In her new memoir My Mother Was Nuts, actress-comedienne-filmmaker Penny Marshall writes of her remarkable life: Growing up the youngest of three in The Bronx, she had a daughter followed brother Garry into showbiz, got famous as one-half of Laverne & Shirley, got married twice, got divorced twice, opened her home to friends like John Belushi, Carrie Fisher, Steven Spielberg, and Robert De Niro, and became the first female director to break the $100 million mark with 1988's Big, also notching films like Awakenings, A League Of Their Own, Renaissance Man, and The Preacher's Wife along the way.

Ringing Movieline to discuss her baldly honest, often hilarious memoir — which also reveals darker times, recreational drug use, an abortion, an on-set miscarriage — Marshall explained why she set out to write her life story to begin with: "You want to set the record straight on certain things, because there are so many rumors."

Among them: Her dramatic backstage relationship with Laverne & Shirley co-star Cindy Williams and her recent lung cancer and brain tumor diagnosis. "The rags still say 'She’s dying,'" she laughed, emphasizing that her health has improved and she's ready for the next project. "But I dodged a major bullet."

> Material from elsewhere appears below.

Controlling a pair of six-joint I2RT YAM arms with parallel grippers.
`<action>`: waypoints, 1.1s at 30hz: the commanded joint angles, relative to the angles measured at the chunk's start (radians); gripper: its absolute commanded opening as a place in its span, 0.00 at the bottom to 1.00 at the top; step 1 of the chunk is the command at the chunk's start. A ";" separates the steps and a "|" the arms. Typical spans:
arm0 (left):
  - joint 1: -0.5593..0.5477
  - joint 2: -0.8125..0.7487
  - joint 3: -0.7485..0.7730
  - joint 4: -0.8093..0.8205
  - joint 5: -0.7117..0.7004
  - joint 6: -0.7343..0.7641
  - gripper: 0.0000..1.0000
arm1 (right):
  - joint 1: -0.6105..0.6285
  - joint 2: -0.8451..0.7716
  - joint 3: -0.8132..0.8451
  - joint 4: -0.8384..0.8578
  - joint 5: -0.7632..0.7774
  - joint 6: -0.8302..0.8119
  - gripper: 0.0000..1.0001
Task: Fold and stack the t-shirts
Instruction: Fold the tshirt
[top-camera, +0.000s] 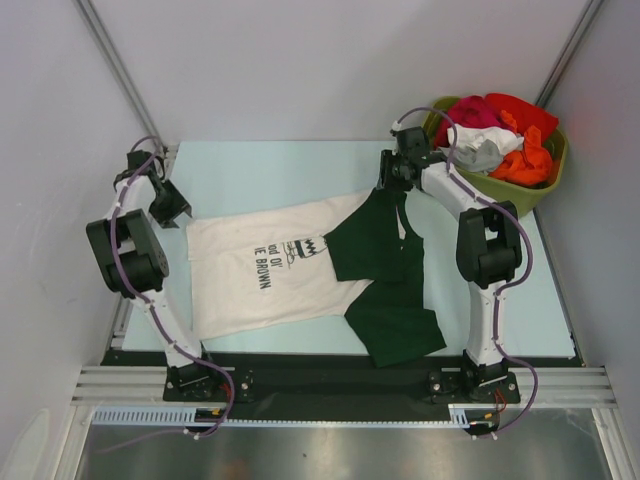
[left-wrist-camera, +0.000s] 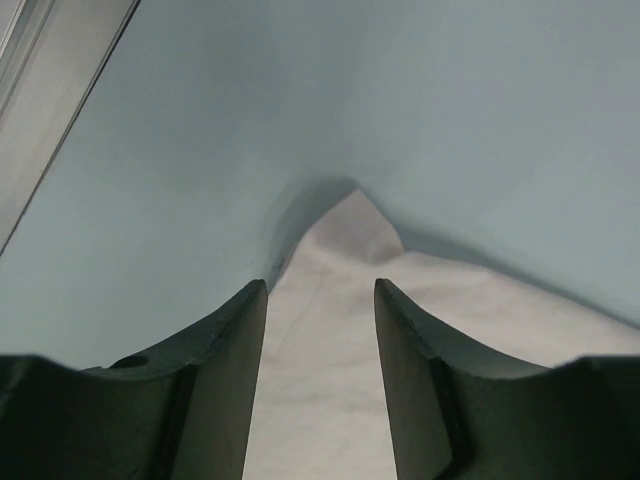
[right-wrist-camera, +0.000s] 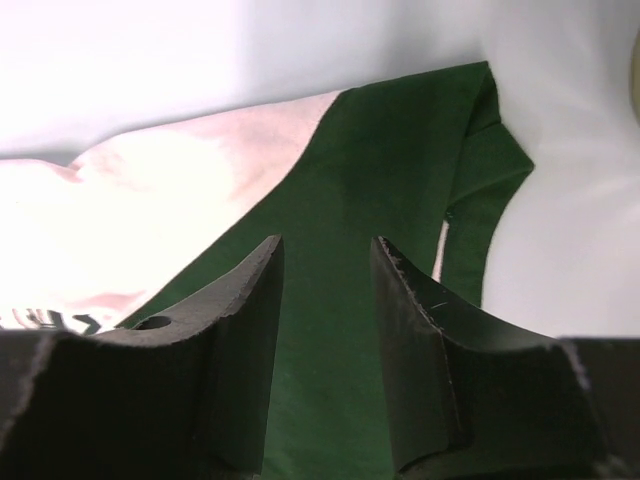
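Cream-white soft t-shirt with black printed lettering lies spread flat on the pale blue-green matte surface. It is roughly rectangular and lightly creased, with the print turned sideways to the camera. Dark green t-shirt lies rumpled across its right side and overlaps the cream cloth. A narrow green strip reaches up toward the right jaws. Olive-green plastic tub at the far right corner holds a heap of red, orange, white and grey garments.

Top view only: whole layout, lettering and tub. It does not resolve either jaw gap.

Left wrist view: left jaws stand well apart with nothing clamped. A soft peaked corner of the cream-white shirt fills the gap and points past the tips, with bare surface beyond. Contact between tips and cloth cannot be told.

Right wrist view: right jaws are likewise parted and hold nothing. Smooth dark green fabric lies under and between them, its far corner at the upper right. Cream cloth shows to the left, washed out by glare, with a sliver of black print at the lower left edge.
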 joint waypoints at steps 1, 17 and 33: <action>0.009 0.056 0.104 -0.001 0.070 0.093 0.52 | 0.004 -0.018 0.011 -0.014 0.047 -0.072 0.45; 0.005 0.124 0.084 -0.024 0.108 0.130 0.53 | -0.044 -0.003 0.023 0.001 0.015 -0.063 0.45; 0.020 0.184 0.139 -0.017 0.079 0.077 0.00 | -0.004 0.095 0.092 0.008 0.110 -0.127 0.47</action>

You’ve really lived such a fantastic life.
I’ve really been very lucky and fortunate. And I appreciate that! There comes a time when you give back, you know, so I do a lot of that stuff when I can.

Why was now the right time to write your memoirs?
Well, my brother just finished his second book, and so I figured well, since the rags have me dying every couple of months… [Laughs] That’s not helping me get work! Someone suggested it, and my friend Carrie Fisher’s a writer, so I went, well, I’ll try it.

Did you take to it naturally?
No. I did a lot of stream of consciousness, but I talked into a tape recorder — and it’s hard to understand me, I understand that. I do go off on tangents sometime. But I talked into a tape recorder then had it transcribed.

I have a terrible memory when it comes to recalling my childhood, but you have such vivid memories of your experience growing up in The Bronx, in what seemed like a very special neighborhood that turned out so many talented people.
It was a very working class neighborhood. Everyone worked; my mother was the only woman who worked. Mostly the dads worked, but my mother was a tap dancing teacher. It was a very colorful neighborhood, and it had a good work ethic for some reason — or maybe everyone wanted to get out of there! One or the other.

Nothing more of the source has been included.